Reputation: 31
import tensorflow as tf
def f(x):
return tf.multiply(x, x)
x = tf.Variable([3.])
with tf.GradientTape() as test_tape:
test_tape.watch(x)
with tf.GradientTape() as train_tape:
train_tape.watch(x)
fx = f(x)
gradient = train_tape.gradient(fx, x) # df(x)/x = d(x^2)/dx = 2x
x_prime = x.__copy__() # x' = x
x_prime = tf.subtract(x_prime, tf.multiply(gradient, 0.01)) # x' = x' - 0.01 * 2x = 0.98x
fx_prime = f(x_prime)
gradient = test_tape.gradient(fx_prime, x) # df(x')/dx = df(0.98x)/dx = 1.9208 * x = 5.7624
print(gradient)
I'm learning tensorflow2.0 GradientTape() and testing this code, which calculate a second derivative d(x-0.01*df(x)/dx)/dx. Given x = 3 and f(x) = x*x, the result is 5.7624. And the code above get the right answer. Then I tried to replace the line
x_prime = tf.subtract(x_prime, tf.multiply(gradient, 0.01))
by
optimizer = tf.optimizers.SGD()
optimizer.apply_gradients(zip([gradient], [x_prime]))
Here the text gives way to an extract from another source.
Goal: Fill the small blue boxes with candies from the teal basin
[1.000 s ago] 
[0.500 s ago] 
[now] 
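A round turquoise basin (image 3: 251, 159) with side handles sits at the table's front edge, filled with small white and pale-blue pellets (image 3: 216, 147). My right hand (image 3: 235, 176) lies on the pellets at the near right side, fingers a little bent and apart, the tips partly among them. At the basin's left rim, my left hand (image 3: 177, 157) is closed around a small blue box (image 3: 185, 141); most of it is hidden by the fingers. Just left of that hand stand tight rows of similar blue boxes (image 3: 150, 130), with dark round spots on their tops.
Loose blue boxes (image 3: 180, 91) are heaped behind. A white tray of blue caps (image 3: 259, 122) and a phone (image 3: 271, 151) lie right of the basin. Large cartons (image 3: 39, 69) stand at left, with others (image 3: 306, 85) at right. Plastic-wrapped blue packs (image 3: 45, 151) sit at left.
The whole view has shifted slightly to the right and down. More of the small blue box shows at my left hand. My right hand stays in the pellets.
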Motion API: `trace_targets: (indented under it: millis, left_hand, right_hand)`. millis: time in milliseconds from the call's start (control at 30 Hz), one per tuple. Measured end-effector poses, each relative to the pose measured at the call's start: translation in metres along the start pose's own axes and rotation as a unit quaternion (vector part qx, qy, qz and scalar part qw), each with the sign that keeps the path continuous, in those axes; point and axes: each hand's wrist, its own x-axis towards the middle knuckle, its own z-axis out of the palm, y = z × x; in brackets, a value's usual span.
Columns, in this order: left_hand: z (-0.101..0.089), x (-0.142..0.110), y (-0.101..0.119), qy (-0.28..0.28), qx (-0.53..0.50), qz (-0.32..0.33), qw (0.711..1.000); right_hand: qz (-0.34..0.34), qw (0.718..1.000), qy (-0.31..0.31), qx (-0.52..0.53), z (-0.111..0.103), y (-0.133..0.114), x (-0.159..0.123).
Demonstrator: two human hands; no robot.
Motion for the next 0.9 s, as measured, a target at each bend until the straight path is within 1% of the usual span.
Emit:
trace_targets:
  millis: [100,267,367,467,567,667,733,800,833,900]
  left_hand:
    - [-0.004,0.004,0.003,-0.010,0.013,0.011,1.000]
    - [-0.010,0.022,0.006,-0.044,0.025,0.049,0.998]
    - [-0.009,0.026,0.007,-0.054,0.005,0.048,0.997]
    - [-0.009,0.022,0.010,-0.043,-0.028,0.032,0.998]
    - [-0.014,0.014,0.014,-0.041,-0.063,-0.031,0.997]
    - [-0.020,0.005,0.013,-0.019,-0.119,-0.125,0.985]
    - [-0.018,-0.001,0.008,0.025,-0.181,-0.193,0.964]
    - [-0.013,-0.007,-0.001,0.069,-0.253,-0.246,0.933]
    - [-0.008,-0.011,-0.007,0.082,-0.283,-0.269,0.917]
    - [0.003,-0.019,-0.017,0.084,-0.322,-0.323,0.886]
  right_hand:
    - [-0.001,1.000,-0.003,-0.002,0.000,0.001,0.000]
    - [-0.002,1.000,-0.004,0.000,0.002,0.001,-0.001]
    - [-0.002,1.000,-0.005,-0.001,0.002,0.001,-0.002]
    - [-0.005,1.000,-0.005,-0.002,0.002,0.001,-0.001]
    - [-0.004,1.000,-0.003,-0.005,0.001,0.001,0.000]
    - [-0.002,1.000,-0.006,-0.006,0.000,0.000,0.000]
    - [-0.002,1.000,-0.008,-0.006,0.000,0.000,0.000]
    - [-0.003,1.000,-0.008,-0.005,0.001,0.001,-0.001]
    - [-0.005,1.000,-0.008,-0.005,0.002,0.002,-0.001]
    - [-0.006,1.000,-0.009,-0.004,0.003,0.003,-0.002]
And got the wrong answer 5.88, I can't get this around and guess GradientTape does not trace apply_gradients? Does anybody know why?
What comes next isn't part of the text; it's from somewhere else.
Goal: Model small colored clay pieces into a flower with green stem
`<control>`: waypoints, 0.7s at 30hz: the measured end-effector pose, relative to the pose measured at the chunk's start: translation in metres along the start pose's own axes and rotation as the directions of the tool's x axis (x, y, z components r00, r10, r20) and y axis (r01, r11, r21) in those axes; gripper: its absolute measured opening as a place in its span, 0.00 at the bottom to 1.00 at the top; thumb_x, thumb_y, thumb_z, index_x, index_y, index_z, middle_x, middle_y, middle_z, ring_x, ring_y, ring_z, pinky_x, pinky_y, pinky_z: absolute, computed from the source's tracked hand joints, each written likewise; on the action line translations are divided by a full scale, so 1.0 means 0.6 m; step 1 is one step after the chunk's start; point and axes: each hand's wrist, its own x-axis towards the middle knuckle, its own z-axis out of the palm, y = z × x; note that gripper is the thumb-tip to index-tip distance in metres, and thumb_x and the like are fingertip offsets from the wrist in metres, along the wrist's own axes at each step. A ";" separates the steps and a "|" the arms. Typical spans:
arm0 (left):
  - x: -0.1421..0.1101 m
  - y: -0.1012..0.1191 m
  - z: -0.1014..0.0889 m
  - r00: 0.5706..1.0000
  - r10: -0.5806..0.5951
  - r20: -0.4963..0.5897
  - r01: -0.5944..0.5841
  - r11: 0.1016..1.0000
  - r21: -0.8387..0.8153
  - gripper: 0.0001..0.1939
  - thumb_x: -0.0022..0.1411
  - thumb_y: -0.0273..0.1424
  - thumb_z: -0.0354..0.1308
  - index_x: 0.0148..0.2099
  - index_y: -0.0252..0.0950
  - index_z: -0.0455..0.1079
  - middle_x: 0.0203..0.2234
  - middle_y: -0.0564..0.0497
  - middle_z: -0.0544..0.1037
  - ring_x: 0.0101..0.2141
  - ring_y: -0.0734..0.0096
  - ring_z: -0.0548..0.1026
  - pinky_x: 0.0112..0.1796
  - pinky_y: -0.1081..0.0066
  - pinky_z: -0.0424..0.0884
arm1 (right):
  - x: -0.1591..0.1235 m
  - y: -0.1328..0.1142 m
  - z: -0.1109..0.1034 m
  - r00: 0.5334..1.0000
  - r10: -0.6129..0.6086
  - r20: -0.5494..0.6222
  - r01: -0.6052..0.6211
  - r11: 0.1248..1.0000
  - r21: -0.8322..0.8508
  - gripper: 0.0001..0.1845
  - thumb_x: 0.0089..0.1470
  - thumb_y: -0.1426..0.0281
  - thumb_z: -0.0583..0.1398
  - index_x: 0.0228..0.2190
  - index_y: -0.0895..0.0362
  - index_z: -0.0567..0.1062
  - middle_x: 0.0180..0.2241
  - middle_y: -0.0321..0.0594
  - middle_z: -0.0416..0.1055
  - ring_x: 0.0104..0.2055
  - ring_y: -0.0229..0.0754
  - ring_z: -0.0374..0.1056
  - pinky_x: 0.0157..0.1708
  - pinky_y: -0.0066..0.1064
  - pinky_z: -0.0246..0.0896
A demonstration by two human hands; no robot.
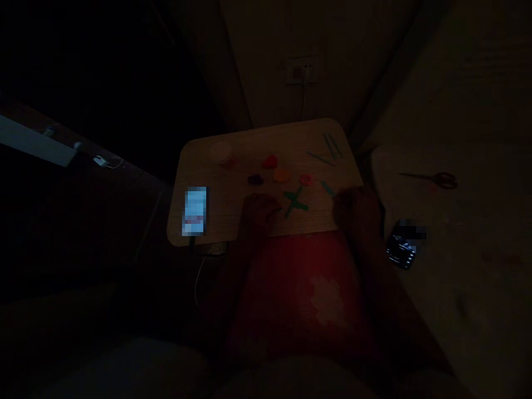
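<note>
The light is very dim. My left hand (258, 211) rests at the near edge of the small wooden table, its fingers curled in. Just right of its fingertips lies a green cross-shaped piece (295, 201) made of soft-looking strips. My right hand (352, 206) is closed at the table's right edge. A flat teal strip (327, 188) reaches up to its fingers; whether it is gripped there cannot be made out. Beyond the hands lie a pink ring (306, 179), an orange lump (281, 175), a red lump (270, 161) and a dark purple lump (255, 179).
A lit phone (194, 210) lies on the wooden table (224, 221) at left, with a pale round lid-like thing (220, 151) behind it. Thin dark green strips (329, 147) lie far right. Scissors (443, 180) and another lit device (401, 252) rest on the pale surface at right.
</note>
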 end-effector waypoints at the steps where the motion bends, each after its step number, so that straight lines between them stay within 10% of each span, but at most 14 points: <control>1: -0.001 -0.003 0.001 1.000 0.002 0.002 -0.002 1.000 0.004 0.10 0.70 0.27 0.58 0.46 0.40 0.81 0.46 0.46 0.83 0.50 0.55 0.74 0.56 0.52 0.68 | 0.002 0.001 0.001 1.000 0.005 0.012 -0.005 1.000 0.004 0.13 0.59 0.65 0.60 0.39 0.59 0.81 0.45 0.57 0.75 0.48 0.58 0.69 0.50 0.49 0.66; 21: -0.013 0.002 -0.016 0.997 -0.068 -0.038 0.072 0.991 0.111 0.10 0.67 0.33 0.62 0.47 0.42 0.83 0.47 0.43 0.79 0.50 0.50 0.73 0.50 0.51 0.69 | -0.003 -0.004 -0.003 0.997 0.075 0.014 -0.075 0.997 0.025 0.12 0.62 0.69 0.53 0.40 0.60 0.76 0.42 0.59 0.75 0.45 0.57 0.71 0.48 0.48 0.67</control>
python-3.7, tensorflow-2.0.0
Upvotes: 2
Views: 230
Reputation: 31
OK, I get the answer by myself. optimizer.apply_gradients operation does not generate a node in the Graph, it just changes the value in the original memory space, so there will be no connection between x_prime and previous nodes. Besides, some other operations or functions also does not work in GradientTape, like tf.Varaible().assign(), .assign_add(), .assign_sub(), tf.keras.Layers.Layer.set_weights(), .etc.
Upvotes: 1